Outro exemplo são os modelos hidrológicos globais, que rastreiam como e onde a água se move e é armazenada. Começaram de forma simples na década de 1960, com base em “processos de evapotranspiração” (a quantidade de água que poderia evaporar e transpirar de uma paisagem coberta de plantas) e logo foram ampliados, levando em conta os usos de água domésticos, industriais e agrícolas em escala global. O próximo passo para esses modelos é simular a demanda de água na Terra por quilômetro a cada hora.

E ainda assim nos perguntamos se esse detalhe extra não apenas os tornará ainda mais complicados. Mostrámos que as estimativas da quantidade de água utilizada na irrigação produzidas por oito modelos hidrológicos globais podem ser calculadas com apenas um único parâmetro – a extensão da área irrigada.

Caminhos a seguir

Por que o fato de que mais detalhes podem piorar um modelo foi ignorado até agora? Muitos modeladores não submetem seus modelos à análise de incerteza e sensibilidade, métodos que informam aos pesquisadores como as incertezas no modelo afetam a estimativa final. Muitos continuam acrescentando detalhes sem descobrir quais elementos do seu modelo são os maiores responsáveis pela incerteza no resultado.

É preocupante porque os modeladores estão interessados em desenvolver modelos cada vez maiores – na verdade, carreiras inteiras são construídas em modelos complexos.

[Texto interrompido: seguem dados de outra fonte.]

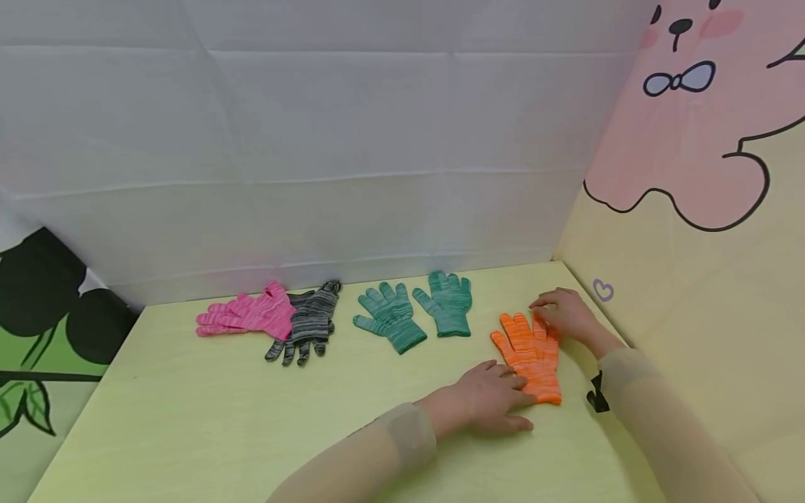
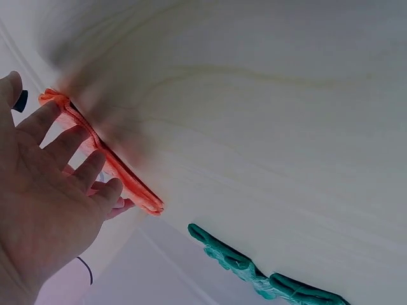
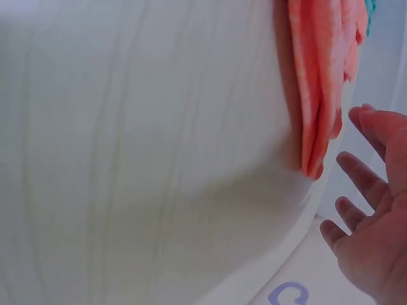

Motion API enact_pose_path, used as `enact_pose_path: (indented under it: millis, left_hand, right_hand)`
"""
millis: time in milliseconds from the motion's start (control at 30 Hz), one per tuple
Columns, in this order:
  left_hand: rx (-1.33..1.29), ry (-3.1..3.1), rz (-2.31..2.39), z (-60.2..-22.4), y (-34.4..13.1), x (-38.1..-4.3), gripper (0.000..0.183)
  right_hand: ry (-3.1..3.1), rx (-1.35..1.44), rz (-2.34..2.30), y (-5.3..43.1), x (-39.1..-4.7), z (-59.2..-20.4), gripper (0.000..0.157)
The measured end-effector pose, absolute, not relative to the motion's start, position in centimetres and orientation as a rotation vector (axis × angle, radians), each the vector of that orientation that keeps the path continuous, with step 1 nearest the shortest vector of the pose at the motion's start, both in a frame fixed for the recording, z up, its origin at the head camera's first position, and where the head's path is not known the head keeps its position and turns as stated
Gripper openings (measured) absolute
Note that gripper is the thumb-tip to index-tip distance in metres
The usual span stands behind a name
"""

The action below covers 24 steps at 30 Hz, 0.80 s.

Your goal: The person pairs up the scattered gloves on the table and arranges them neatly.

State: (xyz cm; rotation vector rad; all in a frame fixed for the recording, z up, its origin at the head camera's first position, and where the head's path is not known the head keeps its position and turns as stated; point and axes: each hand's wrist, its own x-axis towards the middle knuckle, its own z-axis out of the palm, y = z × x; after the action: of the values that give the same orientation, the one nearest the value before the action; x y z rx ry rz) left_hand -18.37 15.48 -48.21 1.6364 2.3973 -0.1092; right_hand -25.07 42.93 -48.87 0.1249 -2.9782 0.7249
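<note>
A bright orange knit glove (image 1: 533,356) lies flat at the right side of the table, its fingers toward the back. My left hand (image 1: 490,399) is at its lower left edge, fingers extended and fingertips overlapping the cuff in the head view. The left wrist view shows those fingers (image 2: 67,143) loosely bent beside the orange fabric. By the glove's finger ends is my right hand (image 1: 569,314), palm down. In the right wrist view its fingers (image 3: 361,175) are spread and relaxed, close to the orange glove (image 3: 318,82).
Two green gloves (image 1: 391,314) lie side by side at mid-table. Farther left, pink gloves (image 1: 245,314) overlap dark grey striped gloves (image 1: 312,318). A white sheet (image 1: 314,140) hangs behind the table (image 1: 220,426); a cartoon-printed wall (image 1: 711,293) stands along its right edge.
</note>
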Motion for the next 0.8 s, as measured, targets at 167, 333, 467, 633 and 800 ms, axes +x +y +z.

Isto porque são mais difíceis de falsificar: a sua complexidade intimida quem está de fora e complica a compreensão do que se passa dentro do modelo.

Existem soluções, no entanto. Sugerimos garantir que os modelos não fiquem cada vez maiores só por fazer. Mesmo que os cientistas realizem uma análise de incerteza e sensibilidade, as suas estimativas correm o risco de se tornarem tão incertas que se tornarão inúteis para a ciência e a elaboração de políticas. Investir muito dinheiro em computação apenas para executar modelos cuja estimativa é completamente confusa não faz muito sentido.

Em vez disso, os modeladores devem ponderar como a incerteza se expande com cada adição de detalhe ao modelo – e encontrar o melhor equilíbrio entre o nível de detalhe do modelo e a incerteza na estimativa.

Para encontrar esse compromisso, pode-se usar o conceito de “dimensões efetivas” – uma medida do número de parâmetros que adicionam incerteza ao resultado final, levando em consideração como esses parâmetros interagem entre si – que definimos em nosso artigo.

Ao calcular as dimensões efectivas de um modelo após cada atualização, os modeladores podem avaliar se o aumento da incerteza ainda torna o modelo adequado para a política – ou, pelo contrário, se torna o resultado do modelo tão incerto que se torna inútil. Isto aumenta a transparência e ajuda os cientistas a conceber modelos que sirvam melhor a ciência e a sociedade.

Alguns modeladores ainda podem argumentar que a adição de detalhes do modelo pode levar a estimativas mais precisas. O ônus da prova agora recai sobre eles.